> [WORK REQUIRED]
Copy exactly, please, the lines of the data from its start through the line containing "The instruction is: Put".

══════════════════════════════

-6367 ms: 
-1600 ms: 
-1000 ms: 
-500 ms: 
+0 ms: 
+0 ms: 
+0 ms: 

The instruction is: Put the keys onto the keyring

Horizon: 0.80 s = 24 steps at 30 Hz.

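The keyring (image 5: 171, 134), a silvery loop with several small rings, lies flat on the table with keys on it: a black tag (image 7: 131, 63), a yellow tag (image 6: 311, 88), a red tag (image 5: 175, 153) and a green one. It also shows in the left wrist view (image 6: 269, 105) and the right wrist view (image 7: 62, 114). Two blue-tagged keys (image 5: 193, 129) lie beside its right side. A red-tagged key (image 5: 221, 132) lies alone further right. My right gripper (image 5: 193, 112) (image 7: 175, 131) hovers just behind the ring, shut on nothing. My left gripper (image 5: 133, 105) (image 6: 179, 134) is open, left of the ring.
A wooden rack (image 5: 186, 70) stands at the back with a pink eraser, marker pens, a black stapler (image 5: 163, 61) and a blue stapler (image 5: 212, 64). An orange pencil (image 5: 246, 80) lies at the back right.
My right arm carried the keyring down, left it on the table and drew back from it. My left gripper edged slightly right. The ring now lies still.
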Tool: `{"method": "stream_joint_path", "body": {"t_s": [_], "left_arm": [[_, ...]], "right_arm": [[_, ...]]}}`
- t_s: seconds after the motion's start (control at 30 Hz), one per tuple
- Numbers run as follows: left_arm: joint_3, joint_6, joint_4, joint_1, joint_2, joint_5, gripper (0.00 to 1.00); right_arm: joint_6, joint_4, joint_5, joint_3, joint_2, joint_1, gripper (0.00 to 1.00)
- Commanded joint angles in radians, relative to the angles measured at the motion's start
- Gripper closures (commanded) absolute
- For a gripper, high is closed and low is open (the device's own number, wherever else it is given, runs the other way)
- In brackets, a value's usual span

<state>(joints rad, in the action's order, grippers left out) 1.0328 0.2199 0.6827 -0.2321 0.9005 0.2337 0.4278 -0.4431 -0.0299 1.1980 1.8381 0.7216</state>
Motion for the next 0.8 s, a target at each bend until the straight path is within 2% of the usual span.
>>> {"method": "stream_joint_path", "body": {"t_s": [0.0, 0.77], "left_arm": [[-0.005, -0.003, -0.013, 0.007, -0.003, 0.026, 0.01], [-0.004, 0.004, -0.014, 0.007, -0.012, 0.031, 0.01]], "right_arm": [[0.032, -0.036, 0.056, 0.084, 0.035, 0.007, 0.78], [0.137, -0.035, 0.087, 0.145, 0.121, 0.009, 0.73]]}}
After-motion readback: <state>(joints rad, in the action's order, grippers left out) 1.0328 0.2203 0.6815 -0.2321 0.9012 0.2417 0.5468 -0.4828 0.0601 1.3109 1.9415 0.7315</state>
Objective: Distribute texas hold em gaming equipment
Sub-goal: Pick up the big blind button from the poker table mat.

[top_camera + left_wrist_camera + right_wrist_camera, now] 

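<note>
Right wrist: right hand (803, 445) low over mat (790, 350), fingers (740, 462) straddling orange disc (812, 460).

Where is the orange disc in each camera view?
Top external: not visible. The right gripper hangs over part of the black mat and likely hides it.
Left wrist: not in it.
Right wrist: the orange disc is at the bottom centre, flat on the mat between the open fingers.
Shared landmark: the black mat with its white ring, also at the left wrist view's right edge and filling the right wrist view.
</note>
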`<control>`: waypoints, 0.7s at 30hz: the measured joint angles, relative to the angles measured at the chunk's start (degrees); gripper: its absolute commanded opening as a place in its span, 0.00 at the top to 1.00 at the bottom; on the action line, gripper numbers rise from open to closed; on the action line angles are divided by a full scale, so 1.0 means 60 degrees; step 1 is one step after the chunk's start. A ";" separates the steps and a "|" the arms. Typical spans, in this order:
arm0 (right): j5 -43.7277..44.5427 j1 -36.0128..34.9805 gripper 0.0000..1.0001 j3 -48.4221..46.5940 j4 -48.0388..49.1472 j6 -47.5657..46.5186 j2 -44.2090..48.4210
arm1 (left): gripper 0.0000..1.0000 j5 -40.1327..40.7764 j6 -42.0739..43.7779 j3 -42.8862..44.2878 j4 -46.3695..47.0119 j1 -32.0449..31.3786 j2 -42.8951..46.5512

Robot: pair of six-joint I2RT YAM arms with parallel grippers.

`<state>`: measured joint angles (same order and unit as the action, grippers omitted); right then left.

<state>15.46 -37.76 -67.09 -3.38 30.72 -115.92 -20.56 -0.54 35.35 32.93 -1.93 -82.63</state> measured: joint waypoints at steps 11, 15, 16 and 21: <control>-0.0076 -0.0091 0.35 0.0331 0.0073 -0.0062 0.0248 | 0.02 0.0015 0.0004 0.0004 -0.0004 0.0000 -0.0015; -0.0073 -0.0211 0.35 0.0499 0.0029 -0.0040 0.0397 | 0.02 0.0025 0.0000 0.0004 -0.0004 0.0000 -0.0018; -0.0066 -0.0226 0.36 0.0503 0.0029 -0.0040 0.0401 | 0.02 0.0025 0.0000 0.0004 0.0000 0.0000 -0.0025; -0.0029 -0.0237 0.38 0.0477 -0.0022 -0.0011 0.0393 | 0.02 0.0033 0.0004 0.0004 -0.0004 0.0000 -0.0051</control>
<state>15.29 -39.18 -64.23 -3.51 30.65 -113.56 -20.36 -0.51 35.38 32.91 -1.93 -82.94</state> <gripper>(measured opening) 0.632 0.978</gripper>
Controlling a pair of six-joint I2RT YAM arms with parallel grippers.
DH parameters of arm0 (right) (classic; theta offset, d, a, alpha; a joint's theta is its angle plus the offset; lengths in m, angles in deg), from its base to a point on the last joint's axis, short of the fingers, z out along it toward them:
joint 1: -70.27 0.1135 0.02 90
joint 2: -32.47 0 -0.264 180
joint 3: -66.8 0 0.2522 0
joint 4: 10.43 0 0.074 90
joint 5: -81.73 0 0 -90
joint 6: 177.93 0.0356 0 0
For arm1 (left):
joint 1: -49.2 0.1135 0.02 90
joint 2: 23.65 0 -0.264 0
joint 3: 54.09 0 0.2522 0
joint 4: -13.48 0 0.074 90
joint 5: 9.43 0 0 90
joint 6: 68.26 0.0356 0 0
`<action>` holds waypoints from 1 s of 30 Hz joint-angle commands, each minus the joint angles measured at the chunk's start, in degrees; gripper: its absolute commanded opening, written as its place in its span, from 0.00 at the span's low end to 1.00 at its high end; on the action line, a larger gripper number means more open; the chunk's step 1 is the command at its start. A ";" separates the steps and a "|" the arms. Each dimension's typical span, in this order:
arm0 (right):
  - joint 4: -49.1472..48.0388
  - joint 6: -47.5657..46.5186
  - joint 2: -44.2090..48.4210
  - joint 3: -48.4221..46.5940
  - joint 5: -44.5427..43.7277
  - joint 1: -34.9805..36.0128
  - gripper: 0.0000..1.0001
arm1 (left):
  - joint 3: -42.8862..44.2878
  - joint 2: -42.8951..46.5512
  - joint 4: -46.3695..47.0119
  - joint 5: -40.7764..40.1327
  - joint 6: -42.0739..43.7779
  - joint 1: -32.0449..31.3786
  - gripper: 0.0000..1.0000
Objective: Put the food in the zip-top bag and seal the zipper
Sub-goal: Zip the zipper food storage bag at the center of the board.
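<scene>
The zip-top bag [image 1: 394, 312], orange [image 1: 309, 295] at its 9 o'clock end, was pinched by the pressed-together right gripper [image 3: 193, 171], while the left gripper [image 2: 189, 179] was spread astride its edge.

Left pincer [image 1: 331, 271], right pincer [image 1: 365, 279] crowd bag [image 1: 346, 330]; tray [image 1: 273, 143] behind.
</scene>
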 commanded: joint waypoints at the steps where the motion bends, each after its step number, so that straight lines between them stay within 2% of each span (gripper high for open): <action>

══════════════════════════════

> [FINISHED TASK]
-6367 ms: 
-1600 ms: 
-1000 ms: 
-500 ms: 
+0 ms: 
+0 ms: 
+0 ms: 

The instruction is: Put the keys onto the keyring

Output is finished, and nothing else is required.